### INFORMATION PROVIDED
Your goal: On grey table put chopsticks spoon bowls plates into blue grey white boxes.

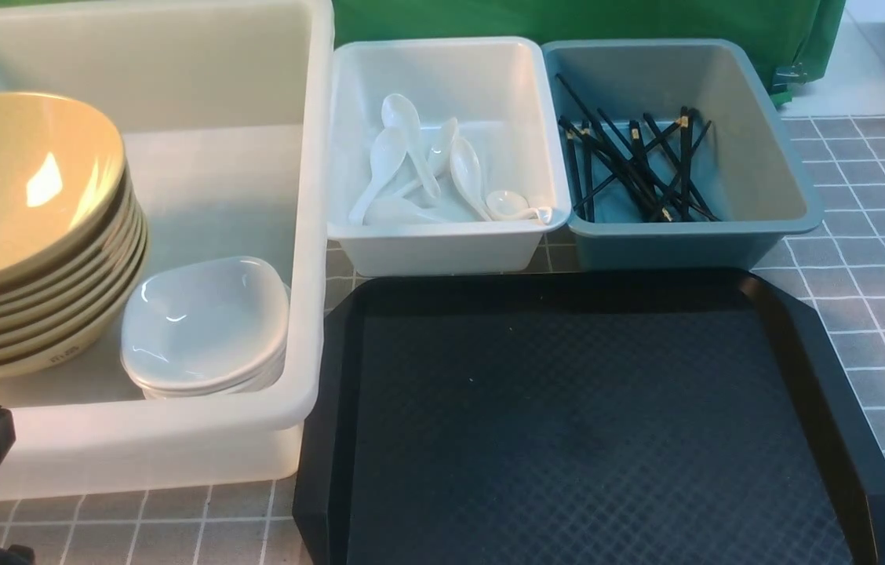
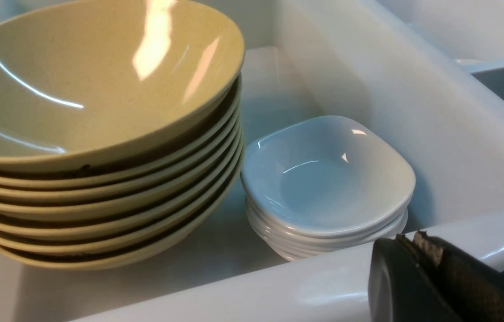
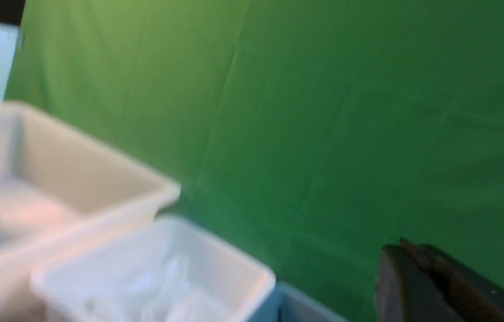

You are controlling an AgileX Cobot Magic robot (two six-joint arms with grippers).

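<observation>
Left claw (image 2: 426,250) shut, empty, beside plates (image 2: 328,179) and bowls (image 2: 100,129).

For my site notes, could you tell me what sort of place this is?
Probably a staged dish-sorting station in a robot lab: a green backdrop behind a grey table, and bowls, spoons and chopsticks sorted into bins.
</observation>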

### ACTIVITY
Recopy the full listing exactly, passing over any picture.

### SOLUTION TO THIS TASK
Your goal: On grey table put chopsticks spoon bowls plates into blue grey white boxes.


You are controlling an AgileX Cobot Magic robot (two six-joint arms with grippers).

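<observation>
Left claw (image 2: 426,250) shut, empty, beside plates (image 2: 328,179) and bowls (image 2: 100,129).

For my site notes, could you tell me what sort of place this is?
Probably a staged dish-sorting station in a robot lab: a green backdrop behind a grey table, and bowls, spoons and chopsticks sorted into bins.
</observation>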

This answer is now complete.